Providing a reaction_order dict is optional. If one is not provided, it will be assumed that this is an elementary reaction and that the reaction order is equal to the stoichiometric coefficient for all components in non-solid phases (the contribution of solid phases is assumed to be constant and included in the equilibrium constant, thus an order of zero is assumed).

Solubility Product (solubility_product)

The method uses a complementarity formulation for solid precipitation using solubility product form.

For precipitation at equilibrium,

\[Q = k_{sp} - \prod_{(liq, j)}{x_{(liq,j)}^{O_{(liq,j)}}}\]

• \(Q = 0\) only holds if solids (S) are present in the system, \(S \geq 0\).

• \(Q \geq 0\) if the system is subsaturated and no solids (S) are present, \(S = 0\).

\(S\) represents the solid presentation and is normalized and scaled as:

\[S = C*\frac{s}{s+N}\]

where \(s\) is assumed to be the sum of the flowrates of any solids formed in the reaction.
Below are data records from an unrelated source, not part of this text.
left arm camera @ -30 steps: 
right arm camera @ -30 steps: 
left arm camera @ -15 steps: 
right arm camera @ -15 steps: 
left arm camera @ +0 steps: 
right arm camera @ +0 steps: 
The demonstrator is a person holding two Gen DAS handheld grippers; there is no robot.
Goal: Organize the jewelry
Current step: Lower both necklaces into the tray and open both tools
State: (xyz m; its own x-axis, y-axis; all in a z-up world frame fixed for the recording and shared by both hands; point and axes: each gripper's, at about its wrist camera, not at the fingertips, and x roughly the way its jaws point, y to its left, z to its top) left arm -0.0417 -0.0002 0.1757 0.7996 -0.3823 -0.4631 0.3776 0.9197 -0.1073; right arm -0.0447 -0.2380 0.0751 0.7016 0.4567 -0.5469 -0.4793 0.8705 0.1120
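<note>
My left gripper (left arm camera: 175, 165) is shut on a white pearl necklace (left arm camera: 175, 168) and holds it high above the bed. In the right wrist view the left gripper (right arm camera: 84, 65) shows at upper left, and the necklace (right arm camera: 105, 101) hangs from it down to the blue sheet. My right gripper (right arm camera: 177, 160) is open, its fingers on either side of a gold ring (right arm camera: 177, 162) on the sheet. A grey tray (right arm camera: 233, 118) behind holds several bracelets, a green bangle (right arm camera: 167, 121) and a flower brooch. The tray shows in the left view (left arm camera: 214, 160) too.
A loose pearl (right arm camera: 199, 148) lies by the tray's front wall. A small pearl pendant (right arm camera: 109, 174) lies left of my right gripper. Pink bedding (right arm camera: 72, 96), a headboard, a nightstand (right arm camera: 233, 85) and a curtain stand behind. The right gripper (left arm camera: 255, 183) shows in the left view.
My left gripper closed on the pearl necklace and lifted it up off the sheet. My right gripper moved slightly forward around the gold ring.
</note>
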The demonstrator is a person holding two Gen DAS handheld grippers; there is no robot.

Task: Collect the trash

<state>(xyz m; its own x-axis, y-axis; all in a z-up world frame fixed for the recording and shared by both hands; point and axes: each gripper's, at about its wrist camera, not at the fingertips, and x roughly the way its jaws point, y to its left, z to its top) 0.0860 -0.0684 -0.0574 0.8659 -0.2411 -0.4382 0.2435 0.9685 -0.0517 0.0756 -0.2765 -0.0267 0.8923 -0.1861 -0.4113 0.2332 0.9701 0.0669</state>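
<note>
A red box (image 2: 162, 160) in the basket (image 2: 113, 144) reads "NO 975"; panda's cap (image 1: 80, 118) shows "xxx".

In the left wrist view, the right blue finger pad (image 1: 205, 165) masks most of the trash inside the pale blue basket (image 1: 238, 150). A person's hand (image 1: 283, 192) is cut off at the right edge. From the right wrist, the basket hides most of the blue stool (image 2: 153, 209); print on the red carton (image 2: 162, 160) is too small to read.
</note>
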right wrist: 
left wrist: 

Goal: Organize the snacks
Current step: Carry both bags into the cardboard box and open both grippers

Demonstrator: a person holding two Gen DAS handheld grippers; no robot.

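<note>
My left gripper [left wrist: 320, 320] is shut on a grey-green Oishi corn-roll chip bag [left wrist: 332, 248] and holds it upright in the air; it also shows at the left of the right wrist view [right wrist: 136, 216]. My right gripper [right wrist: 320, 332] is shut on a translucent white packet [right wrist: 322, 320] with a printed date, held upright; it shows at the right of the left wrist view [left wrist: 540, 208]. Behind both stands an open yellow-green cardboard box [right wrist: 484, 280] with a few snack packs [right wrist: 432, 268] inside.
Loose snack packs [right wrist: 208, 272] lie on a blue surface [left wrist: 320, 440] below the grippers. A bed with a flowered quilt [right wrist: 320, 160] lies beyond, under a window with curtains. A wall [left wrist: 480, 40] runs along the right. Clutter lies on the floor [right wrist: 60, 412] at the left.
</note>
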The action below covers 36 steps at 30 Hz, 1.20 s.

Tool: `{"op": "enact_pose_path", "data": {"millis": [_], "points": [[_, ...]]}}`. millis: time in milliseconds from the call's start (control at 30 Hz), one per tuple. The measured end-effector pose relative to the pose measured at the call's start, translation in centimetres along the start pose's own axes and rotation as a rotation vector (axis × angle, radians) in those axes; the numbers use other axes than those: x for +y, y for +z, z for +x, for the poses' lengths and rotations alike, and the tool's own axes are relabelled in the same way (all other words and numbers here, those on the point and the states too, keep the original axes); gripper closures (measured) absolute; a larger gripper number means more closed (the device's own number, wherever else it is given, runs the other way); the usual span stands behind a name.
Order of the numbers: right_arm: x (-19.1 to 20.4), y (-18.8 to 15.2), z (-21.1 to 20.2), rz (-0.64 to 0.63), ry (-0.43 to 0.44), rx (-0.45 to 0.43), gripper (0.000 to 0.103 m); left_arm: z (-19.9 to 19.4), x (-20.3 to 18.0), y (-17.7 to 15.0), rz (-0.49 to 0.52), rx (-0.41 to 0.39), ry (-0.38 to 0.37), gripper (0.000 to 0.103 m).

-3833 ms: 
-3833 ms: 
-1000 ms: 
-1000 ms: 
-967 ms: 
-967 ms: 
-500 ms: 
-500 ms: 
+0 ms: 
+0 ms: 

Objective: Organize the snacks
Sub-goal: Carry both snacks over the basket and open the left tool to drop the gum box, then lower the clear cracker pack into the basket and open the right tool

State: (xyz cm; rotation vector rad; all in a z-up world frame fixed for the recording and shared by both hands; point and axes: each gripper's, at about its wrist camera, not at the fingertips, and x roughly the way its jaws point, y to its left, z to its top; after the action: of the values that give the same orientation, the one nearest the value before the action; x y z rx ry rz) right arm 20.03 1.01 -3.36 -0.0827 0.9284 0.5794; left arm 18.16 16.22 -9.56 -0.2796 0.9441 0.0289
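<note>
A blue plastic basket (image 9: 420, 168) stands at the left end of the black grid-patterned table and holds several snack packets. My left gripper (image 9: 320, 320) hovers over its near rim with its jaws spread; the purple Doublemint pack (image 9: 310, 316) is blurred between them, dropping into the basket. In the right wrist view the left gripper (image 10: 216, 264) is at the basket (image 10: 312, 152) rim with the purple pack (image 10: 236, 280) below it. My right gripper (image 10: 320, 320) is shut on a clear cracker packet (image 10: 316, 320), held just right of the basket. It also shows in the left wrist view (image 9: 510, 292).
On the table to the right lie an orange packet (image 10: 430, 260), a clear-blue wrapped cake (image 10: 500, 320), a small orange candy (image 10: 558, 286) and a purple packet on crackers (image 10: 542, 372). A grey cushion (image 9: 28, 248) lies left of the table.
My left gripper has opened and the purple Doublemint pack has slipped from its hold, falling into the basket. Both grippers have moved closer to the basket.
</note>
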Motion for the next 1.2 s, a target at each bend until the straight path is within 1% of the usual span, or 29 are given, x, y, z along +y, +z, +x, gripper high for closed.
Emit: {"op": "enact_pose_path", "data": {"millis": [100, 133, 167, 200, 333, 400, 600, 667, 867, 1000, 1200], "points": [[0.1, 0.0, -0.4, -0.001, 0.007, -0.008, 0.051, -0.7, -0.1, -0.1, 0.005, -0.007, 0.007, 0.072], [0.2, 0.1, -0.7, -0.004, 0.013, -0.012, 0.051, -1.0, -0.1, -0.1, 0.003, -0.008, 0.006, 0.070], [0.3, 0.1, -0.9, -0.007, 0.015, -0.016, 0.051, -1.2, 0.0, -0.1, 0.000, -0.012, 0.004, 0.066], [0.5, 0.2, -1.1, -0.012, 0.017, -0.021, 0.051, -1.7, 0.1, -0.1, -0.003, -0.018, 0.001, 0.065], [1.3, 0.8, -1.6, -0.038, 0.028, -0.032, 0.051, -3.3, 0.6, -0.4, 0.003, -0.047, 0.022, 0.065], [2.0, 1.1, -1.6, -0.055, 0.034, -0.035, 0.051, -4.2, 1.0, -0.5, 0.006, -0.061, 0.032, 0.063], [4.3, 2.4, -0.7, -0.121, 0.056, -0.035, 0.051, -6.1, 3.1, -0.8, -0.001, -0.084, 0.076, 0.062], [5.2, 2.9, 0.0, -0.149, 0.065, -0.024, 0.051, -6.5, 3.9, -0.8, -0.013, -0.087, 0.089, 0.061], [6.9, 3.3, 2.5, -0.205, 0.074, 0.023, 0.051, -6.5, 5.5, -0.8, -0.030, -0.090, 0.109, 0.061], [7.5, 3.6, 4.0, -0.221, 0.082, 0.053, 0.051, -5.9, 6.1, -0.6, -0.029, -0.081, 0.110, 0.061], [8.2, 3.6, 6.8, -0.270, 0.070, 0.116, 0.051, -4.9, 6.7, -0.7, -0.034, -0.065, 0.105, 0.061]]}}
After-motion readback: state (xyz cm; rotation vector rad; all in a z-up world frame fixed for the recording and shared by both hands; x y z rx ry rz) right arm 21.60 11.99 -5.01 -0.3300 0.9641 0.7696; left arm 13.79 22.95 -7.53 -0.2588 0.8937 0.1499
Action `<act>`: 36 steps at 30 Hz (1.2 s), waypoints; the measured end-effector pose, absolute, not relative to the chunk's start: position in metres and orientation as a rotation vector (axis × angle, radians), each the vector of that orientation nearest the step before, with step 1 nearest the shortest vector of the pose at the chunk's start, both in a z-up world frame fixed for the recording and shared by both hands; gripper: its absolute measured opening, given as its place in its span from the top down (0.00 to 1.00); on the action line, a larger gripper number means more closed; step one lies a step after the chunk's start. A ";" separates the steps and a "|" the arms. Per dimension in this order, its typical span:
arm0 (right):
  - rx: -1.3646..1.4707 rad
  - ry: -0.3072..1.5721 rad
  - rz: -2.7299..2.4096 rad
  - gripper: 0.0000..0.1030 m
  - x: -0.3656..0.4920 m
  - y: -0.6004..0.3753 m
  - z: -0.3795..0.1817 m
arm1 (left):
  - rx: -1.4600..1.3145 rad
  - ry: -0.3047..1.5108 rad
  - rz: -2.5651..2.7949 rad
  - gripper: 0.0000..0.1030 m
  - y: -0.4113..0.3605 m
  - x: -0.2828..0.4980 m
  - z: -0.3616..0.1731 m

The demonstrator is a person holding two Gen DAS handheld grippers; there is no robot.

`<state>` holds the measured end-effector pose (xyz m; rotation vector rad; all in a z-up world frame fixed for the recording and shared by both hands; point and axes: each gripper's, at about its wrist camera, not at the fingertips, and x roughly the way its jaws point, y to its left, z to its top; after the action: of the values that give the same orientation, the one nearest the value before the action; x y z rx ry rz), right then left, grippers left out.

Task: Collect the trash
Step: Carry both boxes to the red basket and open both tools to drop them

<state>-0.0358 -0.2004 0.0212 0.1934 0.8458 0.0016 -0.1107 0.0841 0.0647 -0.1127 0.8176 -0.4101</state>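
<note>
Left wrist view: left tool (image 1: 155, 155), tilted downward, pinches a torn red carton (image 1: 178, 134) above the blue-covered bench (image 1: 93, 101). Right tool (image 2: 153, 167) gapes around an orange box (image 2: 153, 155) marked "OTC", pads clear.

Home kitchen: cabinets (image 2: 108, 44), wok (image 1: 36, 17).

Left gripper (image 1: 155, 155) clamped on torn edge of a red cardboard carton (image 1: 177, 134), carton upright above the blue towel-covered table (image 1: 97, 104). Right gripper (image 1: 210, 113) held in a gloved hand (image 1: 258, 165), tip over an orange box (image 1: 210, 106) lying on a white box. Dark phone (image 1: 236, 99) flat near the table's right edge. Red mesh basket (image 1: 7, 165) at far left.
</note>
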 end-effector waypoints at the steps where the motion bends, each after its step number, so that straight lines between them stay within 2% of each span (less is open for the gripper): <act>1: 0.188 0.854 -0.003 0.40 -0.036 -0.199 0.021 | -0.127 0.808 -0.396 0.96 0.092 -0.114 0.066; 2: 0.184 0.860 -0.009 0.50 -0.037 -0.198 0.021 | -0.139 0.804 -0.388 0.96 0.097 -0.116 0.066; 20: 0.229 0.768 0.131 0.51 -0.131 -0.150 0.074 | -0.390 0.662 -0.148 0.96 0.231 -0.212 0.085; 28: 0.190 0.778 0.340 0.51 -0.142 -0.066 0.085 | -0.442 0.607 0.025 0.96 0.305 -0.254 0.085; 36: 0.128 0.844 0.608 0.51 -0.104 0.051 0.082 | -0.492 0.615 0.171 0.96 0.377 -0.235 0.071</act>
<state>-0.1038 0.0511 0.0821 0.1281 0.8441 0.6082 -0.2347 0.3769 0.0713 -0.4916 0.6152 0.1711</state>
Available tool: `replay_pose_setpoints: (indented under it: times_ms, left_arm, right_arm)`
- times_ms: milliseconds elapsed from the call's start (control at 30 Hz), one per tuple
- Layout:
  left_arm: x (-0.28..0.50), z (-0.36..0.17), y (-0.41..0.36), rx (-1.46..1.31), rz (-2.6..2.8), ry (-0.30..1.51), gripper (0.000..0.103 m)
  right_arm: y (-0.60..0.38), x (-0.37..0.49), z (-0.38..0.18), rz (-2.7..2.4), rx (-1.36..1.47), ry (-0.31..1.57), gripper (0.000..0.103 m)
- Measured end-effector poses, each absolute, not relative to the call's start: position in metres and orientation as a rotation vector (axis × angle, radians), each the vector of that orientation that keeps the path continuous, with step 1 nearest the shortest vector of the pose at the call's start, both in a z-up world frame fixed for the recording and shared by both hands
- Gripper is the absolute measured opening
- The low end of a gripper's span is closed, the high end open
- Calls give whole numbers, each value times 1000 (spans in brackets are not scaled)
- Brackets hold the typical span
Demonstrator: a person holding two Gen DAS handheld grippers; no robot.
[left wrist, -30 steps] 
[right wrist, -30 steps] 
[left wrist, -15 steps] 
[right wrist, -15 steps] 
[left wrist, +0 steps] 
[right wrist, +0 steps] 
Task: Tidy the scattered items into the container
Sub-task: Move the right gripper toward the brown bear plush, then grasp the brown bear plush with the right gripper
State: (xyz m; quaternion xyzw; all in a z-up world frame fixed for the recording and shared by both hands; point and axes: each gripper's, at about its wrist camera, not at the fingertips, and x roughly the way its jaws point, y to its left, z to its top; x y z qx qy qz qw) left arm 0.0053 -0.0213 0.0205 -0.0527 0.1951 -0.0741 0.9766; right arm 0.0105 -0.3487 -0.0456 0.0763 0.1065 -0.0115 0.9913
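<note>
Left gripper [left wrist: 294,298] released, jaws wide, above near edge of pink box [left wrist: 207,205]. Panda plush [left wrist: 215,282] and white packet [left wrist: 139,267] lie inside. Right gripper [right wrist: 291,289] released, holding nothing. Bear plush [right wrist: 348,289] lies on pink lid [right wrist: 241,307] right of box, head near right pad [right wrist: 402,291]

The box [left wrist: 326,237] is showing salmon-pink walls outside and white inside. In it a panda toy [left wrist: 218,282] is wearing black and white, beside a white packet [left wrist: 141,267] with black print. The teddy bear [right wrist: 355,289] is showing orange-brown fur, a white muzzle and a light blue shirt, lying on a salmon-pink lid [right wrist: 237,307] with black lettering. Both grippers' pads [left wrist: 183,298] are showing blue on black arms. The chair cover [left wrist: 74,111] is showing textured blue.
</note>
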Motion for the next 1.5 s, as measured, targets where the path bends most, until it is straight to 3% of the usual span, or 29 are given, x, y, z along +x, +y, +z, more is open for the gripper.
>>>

Only one of \(Q\) and \(S\) can be greater than zero at any time, which can be written in the form of a complementarity constraint as:

\[Q - max(0, Q-S) == 0\]

The \(\max()\) function is provided as an IDAES utility which provides a smooth max expression with mutable smoothing parameter, \(\epsilon\).

Parameters

Symbol	Parameter Name	Indices	Default	Description
\(O\)	reaction_order	liq, component	-	Reaction order
\(C\)	s_scale	-	10	Scaling factor for the solid term
\(N\)	s_norm	-	1e-4 (k_eq_ref if provided)	Normalization parameter for the solid term
\(\epsilon\)	eps	-	1e-4	Smoothing factor

Providing a reaction_order dict is optional. If one is not provided, it will be assumed that this is an elementary reaction and that the reaction order is equal to the stoichiometric coefficient for all components in non-solid phases (the contribution of solid phases is assumed to be constant and included in the equilibrium constant, thus an order of zero is assumed).

Log Solubility Product (log_solubility_product)

The method uses a complementarity formulation for solid precipitation using a log form of solubility product.

For precipitation at equilibrium,

\[Q = log(k_{sp}) - \sum_{(liq, j)}{O_{(liq,j)}*log(x_{(liq,j)})}\]

• \(Q = 0\) only holds if solids (S) are present in the system, \(S \geq 0\).

• \(Q \geq 0\) if the system is subsaturated and no solids (S) are present, \(S = 0\).

\(S\) represents the solid presentation and is normalized and scaled as:

\[S = C\frac{s}{s+N}\]

where \(s\) is assumed to be the sum of the flowrates of any solids formed in the reaction.

Only one of \(Q\) and \(S\) can be greater than zero at any time, which can be written in the form of a complementarity constraint as:

\[Q - max(0, Q-S) == 0\]

The \(\max()\) function is provided as an IDAES utility which provides a smooth max expression with mutable smoothing parameter, \(\epsilon\).

Parameters

Symbol	Parameter Name	Indices	Default	Description
\(O\)	reaction_order	liq, component	-	Reaction order
\(C\)	s_scale	-	1	Scaling factor for the solid term
\(N\)	s_norm	-	1e-4 (k_eq_ref if provided)	Normalization parameter for the solid term
\(\epsilon\)	eps	-	1e-4	Smoothing factor

Providing a reaction_order dict is optional. If one is not provided, it will be assumed that this is an elementary reaction and that the reaction order is equal to the stoichiometric coefficient for all component in non-solid phases (the contribution of solid phases is assumed to be constant and included in the equilibrium constant, thus an order of zero is assumed).